When God promises Abraham that God will make Abraham fruitful, make nations and kings will come from him, what is this if not an echo of the creation blessing of not only fruitfulness and multiplication but also of the dominion over the earth.

When Psalm 2 or 2 Samuel 7 declare that the Davdic king is son of God, what is this if not an indication that the “image of God” by which first ‘adam ruled the world on behalf of God and as God’s children (cf. Gen 5:1-3) is now refocused on Israel’s king?

Passing through a few Qumran texts today, I was not surprised to find similar connections.

Blessings that anticipate the whole of creation worshiping God declare that humanity was established in dominion over the earth, and then move to anticipate a fulfillment of Abraham’s blessing of the nations. The faithful people of God, it seems, as heirs to Abraham’s promise, fulfill God’s intention that humanity will rule in such a way as to draw all the creatures and nations of the earth into the sphere of blessing God and receiving blessing from God.

Another text that looks forward to a coming king seemingly inexplicably jumps back to discuss the creation of Adam and Eve.
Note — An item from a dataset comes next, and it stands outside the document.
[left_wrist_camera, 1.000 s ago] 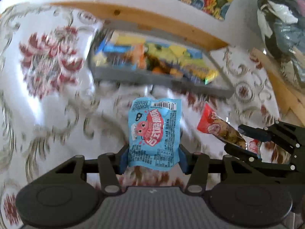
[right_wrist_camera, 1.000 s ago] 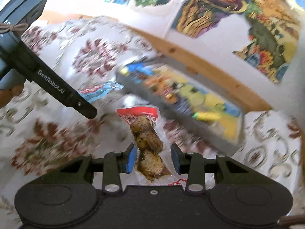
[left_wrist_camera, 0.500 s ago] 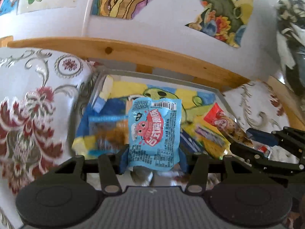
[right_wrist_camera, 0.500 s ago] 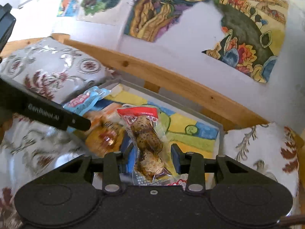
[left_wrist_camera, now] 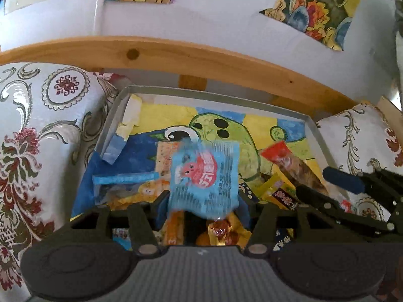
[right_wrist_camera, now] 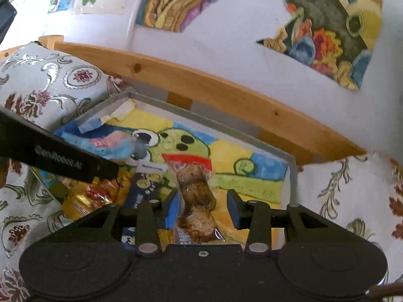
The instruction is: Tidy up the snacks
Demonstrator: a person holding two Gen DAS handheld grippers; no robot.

But is it so inexplicable?

The story of Israel in Genesis is told so as to communicate that the purpose for which God created humanity is being fulfilled within the people of Israel. The beginning continues to be the paradigm for God will do in the future–not only multiplying Abraham’s seed, but also reestablishing a holy humanity to represent God’s reign upon the earth and thereby drawing all creation back to its rightful subjection to God.

Please share the love:

Leave a Reply

Your email address will not be published. Required fields are marked *

Notify me of followup comments via e-mail. You can also subscribe without commenting.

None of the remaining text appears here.